### [TASK TO COMPLETE]
Nothing outside the range is wanted. Repeat exactly the lines below from the one with "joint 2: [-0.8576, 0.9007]" through the one with "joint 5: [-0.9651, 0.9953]".

[Opening SOURCE MATERIAL section]

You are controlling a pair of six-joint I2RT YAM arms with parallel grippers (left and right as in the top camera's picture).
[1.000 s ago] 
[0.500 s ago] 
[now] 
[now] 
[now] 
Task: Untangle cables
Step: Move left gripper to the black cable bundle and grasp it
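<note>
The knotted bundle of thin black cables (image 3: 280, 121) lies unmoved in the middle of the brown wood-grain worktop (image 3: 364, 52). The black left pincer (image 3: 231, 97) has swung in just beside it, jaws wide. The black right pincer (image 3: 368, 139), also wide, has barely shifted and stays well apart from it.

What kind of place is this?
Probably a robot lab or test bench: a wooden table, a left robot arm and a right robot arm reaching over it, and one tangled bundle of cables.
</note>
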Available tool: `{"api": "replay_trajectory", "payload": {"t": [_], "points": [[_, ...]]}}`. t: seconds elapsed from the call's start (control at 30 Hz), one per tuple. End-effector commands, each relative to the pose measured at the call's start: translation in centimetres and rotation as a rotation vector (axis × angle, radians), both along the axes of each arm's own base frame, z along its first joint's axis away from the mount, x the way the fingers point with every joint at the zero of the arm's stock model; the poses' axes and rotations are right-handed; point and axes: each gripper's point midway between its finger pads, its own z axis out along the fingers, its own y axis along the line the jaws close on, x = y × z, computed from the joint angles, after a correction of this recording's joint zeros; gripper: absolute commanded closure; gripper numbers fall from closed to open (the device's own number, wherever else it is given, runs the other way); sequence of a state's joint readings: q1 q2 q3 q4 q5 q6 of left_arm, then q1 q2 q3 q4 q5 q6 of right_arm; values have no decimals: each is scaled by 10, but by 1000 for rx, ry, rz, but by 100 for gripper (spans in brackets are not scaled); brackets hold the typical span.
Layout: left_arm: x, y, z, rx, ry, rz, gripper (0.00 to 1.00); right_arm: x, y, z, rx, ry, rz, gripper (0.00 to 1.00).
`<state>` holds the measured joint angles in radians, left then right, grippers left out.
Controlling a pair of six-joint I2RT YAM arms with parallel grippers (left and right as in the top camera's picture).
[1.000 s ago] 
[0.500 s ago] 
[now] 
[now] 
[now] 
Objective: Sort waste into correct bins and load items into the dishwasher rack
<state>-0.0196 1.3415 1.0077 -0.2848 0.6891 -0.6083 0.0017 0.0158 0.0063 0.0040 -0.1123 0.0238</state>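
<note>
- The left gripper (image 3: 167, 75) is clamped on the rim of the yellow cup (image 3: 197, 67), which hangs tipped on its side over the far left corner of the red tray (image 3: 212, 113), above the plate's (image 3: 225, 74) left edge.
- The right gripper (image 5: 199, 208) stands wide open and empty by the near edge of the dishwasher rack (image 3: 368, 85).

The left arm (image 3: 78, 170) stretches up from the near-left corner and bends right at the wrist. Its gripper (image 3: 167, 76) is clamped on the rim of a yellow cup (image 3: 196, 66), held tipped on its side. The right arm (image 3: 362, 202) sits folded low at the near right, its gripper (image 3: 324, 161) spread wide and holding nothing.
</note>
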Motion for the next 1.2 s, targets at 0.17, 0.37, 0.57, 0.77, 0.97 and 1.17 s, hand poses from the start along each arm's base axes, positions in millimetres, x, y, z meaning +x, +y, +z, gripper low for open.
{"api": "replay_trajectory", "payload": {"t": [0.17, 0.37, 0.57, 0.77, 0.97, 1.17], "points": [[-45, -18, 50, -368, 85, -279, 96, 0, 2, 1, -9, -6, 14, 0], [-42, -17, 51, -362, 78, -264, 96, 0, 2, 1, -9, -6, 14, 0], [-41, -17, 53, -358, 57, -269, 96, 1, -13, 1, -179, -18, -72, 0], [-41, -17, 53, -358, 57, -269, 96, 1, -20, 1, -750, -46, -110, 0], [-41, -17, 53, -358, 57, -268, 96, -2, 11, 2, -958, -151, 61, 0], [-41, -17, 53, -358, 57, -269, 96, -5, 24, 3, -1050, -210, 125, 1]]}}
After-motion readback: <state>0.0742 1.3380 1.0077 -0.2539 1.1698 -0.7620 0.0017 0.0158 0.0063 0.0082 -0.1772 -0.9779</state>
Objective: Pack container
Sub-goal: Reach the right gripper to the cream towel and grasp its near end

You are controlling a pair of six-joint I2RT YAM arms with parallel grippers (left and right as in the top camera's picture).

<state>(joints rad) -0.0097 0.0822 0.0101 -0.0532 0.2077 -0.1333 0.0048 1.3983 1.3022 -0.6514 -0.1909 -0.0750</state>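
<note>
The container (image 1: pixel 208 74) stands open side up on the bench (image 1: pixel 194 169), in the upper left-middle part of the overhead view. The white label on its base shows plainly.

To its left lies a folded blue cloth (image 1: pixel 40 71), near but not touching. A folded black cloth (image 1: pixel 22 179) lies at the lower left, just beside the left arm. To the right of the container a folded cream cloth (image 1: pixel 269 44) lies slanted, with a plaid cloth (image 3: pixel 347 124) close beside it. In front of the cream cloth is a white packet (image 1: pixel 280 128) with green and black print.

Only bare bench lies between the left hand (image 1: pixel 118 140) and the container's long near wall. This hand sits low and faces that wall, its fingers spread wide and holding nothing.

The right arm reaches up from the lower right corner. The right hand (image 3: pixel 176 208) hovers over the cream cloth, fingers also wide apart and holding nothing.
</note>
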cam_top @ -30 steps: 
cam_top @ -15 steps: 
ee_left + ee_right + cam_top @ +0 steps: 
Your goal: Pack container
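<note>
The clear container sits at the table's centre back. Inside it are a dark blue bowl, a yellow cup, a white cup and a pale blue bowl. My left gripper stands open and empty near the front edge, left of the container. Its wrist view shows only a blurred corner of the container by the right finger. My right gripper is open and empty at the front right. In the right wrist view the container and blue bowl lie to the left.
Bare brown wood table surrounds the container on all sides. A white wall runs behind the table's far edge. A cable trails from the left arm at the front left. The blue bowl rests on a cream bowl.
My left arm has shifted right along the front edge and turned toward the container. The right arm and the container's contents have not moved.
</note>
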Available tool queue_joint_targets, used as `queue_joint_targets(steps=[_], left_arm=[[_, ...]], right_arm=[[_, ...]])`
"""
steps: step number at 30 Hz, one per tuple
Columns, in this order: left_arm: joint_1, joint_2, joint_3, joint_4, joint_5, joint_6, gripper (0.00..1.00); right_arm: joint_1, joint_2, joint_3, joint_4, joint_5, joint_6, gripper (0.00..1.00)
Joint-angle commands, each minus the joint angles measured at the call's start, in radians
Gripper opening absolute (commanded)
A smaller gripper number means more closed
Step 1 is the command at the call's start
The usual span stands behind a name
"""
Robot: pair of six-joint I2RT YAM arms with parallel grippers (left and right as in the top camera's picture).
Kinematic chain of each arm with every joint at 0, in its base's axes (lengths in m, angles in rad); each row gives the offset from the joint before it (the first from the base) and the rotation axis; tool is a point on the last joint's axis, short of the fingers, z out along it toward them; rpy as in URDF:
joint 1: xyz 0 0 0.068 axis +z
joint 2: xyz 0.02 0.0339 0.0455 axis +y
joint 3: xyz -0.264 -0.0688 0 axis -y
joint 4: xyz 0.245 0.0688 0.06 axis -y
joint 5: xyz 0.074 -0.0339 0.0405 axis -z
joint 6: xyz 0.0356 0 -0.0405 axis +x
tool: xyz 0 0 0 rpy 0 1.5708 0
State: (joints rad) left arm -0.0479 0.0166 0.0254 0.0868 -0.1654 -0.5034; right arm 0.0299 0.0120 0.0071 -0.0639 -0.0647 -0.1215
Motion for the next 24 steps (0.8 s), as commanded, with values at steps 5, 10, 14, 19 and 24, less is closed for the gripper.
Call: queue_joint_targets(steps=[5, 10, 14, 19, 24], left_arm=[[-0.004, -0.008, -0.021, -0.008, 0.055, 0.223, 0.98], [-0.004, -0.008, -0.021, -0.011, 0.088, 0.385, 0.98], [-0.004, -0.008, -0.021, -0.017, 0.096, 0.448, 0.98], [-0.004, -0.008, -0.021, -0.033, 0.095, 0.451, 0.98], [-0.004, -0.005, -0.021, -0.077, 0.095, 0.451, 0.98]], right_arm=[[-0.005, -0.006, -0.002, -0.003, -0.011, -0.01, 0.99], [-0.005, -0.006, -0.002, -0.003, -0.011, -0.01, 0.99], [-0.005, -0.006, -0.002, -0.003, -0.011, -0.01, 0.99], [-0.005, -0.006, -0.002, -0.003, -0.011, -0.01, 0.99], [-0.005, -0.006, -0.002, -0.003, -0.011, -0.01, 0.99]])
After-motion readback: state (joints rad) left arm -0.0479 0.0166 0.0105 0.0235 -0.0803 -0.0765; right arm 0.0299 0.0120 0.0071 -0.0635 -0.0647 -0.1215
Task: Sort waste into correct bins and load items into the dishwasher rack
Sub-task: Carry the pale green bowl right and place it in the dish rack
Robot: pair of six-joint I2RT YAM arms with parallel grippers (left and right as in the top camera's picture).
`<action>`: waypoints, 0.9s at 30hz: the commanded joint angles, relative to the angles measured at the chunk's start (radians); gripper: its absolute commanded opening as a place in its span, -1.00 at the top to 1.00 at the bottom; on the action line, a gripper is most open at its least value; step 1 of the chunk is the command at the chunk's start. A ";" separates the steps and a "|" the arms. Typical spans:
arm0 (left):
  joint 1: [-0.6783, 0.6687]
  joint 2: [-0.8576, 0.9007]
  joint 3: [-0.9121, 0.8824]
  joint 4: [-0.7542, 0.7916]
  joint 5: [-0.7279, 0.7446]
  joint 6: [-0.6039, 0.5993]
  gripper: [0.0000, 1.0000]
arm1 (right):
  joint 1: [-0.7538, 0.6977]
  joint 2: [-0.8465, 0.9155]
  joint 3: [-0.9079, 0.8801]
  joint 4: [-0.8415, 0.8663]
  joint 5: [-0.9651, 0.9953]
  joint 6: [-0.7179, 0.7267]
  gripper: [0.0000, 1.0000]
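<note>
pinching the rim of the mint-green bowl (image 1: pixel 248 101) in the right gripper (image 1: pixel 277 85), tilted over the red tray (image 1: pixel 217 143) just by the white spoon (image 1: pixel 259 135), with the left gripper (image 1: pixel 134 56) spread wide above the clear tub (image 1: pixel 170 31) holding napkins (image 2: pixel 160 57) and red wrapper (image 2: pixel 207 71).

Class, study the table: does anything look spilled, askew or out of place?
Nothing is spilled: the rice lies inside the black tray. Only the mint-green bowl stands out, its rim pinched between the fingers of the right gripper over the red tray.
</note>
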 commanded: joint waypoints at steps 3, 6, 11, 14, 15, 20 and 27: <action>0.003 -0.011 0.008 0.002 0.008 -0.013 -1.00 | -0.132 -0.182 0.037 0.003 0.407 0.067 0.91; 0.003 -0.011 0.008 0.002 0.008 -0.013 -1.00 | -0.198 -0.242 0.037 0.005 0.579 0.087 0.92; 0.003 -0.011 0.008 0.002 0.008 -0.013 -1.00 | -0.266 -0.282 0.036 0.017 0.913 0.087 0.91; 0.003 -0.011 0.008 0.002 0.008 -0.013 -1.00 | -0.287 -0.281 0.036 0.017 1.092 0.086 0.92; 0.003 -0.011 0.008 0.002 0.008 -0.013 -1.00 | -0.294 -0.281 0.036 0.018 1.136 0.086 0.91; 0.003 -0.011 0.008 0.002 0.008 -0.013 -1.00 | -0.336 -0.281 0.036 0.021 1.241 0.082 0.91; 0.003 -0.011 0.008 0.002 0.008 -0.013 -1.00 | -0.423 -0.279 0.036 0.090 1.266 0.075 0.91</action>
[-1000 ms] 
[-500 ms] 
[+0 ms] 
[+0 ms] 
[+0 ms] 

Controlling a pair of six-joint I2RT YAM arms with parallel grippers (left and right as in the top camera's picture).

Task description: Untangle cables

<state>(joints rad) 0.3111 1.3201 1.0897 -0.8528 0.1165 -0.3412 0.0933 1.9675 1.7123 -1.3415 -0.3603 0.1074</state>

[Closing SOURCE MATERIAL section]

### [WRITTEN SOLUTION]
  joint 2: [-0.8576, 0.9007]
  joint 3: [-0.9121, 0.8824]
  joint 4: [-0.7542, 0.7916]
  joint 5: [-0.7279, 0.7446]
  joint 6: [-0.6039, 0.5993]
  gripper: [0.0000, 1.0000]
arm1 (right):
  joint 1: [-0.7538, 0.6977]
  joint 2: [-0.8465, 0.9155]
  joint 3: [-0.9079, 0.8801]
  joint 4: [-0.8415, 0.8663]
  joint 5: [-0.9651, 0.9953]

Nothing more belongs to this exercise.